Any discussion of documents, acts, materials, devices, articles or the like that has been included in this specification is solely for the purpose of providing a context for the disclosure. It is not to be taken as an admission that any or all of these matters form a part of the prior art base or were common general knowledge in the field relevant to the disclosure as it existed anywhere before the priority date of this application.
The numerical values mentioned for the various physical parameters, dimensions or quantities are only approximations and it is envisaged that the values higher/lower than the numerical values assigned to the parameters, dimensions or quantities fall within the scope of the disclosure, unless there is a statement in the specification specific to the contrary.
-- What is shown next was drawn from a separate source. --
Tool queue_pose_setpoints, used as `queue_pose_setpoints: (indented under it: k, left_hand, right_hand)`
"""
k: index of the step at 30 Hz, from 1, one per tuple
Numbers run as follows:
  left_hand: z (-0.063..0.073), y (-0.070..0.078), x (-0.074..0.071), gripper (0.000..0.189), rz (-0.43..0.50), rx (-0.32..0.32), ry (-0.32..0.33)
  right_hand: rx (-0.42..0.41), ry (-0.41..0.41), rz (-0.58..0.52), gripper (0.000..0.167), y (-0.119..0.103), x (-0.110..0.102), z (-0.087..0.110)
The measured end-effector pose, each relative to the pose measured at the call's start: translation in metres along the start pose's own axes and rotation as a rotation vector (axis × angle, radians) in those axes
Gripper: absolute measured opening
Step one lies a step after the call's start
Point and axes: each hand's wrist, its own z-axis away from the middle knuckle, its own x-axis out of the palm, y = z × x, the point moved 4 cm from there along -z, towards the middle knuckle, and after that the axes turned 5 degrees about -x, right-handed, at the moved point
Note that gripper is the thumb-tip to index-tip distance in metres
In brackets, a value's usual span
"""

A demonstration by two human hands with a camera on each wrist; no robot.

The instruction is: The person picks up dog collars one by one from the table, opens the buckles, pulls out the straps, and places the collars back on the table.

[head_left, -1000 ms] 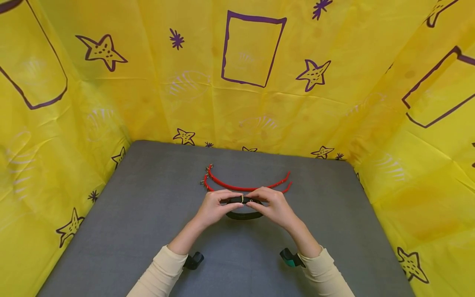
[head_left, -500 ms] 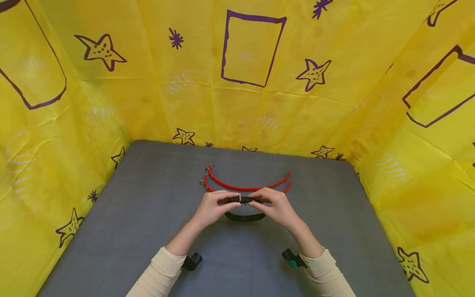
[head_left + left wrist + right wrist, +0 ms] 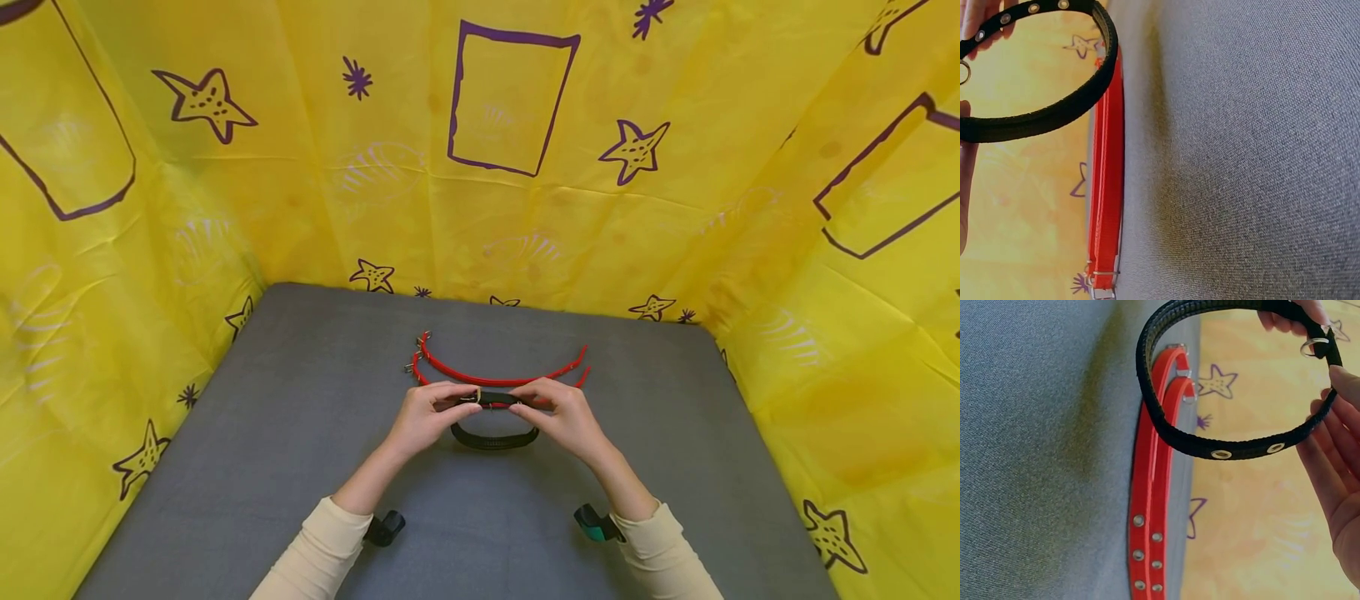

While considerable emphasis has been placed herein on the components and component parts of the preferred embodiments, it will be appreciated that many embodiments can be made and that many changes can be made in the preferred embodiments without departing from the principles of the disclosure. These and other changes in the preferred embodiment as well as other embodiments of the disclosure will be apparent to those skilled in the art from the disclosure herein, whereby it is to be distinctly understood that the foregoing descriptive matter is to be interpreted merely as illustrative of the disclosure and not as a limitation.